- ASSIGNED TASK
From the entries below, transcribe exactly the lines between the line holding "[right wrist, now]" and the line holding "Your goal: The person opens", inclusive; skip all other lines.

- RECORDS FOR THE TASK

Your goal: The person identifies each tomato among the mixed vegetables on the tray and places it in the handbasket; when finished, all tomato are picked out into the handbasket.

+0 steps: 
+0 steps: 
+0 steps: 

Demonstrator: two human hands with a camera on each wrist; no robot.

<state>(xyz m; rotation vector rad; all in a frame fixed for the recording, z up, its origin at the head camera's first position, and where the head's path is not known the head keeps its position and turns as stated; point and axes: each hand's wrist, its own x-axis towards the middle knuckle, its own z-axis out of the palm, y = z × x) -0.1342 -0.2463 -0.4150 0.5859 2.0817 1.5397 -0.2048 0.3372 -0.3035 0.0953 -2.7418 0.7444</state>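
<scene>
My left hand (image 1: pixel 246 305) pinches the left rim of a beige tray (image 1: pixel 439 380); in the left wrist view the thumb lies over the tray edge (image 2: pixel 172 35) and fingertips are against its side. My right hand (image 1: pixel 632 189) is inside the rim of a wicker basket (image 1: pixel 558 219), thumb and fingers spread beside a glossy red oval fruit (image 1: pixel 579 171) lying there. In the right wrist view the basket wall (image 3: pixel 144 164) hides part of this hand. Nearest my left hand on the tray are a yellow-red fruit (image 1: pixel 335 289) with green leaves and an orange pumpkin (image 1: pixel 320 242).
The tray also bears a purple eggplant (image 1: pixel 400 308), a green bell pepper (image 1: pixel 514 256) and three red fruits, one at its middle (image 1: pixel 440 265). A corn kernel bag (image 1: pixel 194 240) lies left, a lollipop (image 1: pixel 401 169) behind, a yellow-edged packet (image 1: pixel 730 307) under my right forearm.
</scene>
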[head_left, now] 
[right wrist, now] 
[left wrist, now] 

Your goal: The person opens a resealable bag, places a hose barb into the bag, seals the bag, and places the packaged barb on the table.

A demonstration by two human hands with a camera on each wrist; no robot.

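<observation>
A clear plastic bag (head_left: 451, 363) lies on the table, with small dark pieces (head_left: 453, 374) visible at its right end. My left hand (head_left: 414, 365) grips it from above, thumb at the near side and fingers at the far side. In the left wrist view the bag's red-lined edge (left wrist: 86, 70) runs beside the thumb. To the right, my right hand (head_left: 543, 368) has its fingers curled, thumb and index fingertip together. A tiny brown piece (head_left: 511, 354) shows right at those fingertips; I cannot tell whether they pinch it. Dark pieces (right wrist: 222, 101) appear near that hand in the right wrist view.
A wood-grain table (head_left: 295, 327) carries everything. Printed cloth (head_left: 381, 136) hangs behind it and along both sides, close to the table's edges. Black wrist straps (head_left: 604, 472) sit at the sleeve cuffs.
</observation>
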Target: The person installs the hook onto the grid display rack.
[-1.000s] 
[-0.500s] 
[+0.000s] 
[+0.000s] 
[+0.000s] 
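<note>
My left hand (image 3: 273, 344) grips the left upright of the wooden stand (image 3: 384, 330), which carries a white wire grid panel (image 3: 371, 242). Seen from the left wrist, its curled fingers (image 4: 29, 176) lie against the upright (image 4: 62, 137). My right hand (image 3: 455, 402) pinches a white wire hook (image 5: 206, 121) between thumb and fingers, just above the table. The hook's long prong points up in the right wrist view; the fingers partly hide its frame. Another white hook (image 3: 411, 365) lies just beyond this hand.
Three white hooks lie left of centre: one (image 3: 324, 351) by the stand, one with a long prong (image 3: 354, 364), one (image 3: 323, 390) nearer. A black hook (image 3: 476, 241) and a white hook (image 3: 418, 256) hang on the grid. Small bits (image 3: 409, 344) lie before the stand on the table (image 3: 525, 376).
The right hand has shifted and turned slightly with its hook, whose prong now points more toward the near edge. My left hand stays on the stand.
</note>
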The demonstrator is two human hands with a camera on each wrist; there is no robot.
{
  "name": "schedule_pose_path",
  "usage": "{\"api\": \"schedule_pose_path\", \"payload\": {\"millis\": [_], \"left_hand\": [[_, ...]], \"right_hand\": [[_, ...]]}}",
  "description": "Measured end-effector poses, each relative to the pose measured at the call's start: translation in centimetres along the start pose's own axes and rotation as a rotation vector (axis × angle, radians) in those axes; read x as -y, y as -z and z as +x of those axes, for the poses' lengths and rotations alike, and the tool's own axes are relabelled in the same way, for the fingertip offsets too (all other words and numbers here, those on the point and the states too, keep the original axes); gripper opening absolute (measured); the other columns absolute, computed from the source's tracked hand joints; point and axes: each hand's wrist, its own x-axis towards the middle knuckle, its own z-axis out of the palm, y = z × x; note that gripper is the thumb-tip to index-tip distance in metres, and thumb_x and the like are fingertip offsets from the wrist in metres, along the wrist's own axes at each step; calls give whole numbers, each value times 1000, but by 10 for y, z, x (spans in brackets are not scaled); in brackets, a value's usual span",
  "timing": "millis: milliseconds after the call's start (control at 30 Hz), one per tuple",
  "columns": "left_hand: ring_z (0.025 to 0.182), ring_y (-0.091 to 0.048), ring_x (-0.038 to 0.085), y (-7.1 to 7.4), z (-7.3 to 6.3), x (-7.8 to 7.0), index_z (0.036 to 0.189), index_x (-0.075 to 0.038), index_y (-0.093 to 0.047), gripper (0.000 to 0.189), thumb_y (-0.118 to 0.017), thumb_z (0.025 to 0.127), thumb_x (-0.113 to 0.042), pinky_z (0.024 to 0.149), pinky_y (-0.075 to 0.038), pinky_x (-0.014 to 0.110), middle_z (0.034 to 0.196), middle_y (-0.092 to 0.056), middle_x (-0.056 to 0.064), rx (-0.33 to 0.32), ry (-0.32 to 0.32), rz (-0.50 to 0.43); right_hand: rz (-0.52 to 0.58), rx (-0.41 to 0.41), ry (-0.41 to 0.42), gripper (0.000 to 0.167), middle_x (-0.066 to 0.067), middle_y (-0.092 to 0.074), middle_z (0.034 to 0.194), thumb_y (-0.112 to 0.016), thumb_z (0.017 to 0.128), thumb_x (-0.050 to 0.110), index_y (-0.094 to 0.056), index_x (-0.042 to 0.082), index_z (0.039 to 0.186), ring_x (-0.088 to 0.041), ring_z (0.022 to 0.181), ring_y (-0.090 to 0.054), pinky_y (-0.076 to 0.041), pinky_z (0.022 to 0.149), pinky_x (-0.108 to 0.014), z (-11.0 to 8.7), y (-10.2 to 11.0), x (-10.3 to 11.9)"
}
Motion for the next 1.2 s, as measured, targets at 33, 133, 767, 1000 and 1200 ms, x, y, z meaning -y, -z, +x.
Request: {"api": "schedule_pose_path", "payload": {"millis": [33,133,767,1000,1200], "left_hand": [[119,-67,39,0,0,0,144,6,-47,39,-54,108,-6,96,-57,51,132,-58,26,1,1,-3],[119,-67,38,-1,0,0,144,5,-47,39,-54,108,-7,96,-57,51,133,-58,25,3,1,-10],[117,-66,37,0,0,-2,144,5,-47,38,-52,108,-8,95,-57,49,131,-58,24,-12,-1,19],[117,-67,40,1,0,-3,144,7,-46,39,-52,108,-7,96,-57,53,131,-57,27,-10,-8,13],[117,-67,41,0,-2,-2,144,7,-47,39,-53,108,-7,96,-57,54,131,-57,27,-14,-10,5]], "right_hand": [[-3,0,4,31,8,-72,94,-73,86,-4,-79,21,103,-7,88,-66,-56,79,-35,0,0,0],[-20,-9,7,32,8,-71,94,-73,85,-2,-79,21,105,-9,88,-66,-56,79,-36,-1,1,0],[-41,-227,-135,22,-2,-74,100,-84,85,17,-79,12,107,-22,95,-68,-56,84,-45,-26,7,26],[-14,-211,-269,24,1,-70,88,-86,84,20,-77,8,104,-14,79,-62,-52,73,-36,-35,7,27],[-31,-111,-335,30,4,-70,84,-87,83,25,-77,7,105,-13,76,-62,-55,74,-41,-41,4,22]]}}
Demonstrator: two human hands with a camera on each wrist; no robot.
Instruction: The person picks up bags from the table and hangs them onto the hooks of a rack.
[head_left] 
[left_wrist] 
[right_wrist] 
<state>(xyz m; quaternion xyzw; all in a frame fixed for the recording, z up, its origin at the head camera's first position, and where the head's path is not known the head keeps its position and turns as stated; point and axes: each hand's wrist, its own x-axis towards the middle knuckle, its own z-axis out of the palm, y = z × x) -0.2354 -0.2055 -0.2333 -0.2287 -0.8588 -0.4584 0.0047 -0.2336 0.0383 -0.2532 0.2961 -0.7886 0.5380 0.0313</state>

- COMPLETED EXERCISE
[right wrist, now] 
[left wrist, now] 

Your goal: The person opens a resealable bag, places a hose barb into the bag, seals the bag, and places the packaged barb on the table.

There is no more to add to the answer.